§ **Work required**:
The result must match the data exactly, line for line.

§ **Recorded data**:
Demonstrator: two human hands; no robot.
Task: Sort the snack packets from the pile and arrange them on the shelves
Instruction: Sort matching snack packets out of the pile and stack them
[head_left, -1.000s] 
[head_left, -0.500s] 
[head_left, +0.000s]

§ **Answer for the task**:
Demonstrator: two human hands; no robot.
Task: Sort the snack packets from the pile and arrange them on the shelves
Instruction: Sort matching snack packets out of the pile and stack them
[head_left, -1.000s] 
[head_left, -0.500s] 
[head_left, +0.000s]

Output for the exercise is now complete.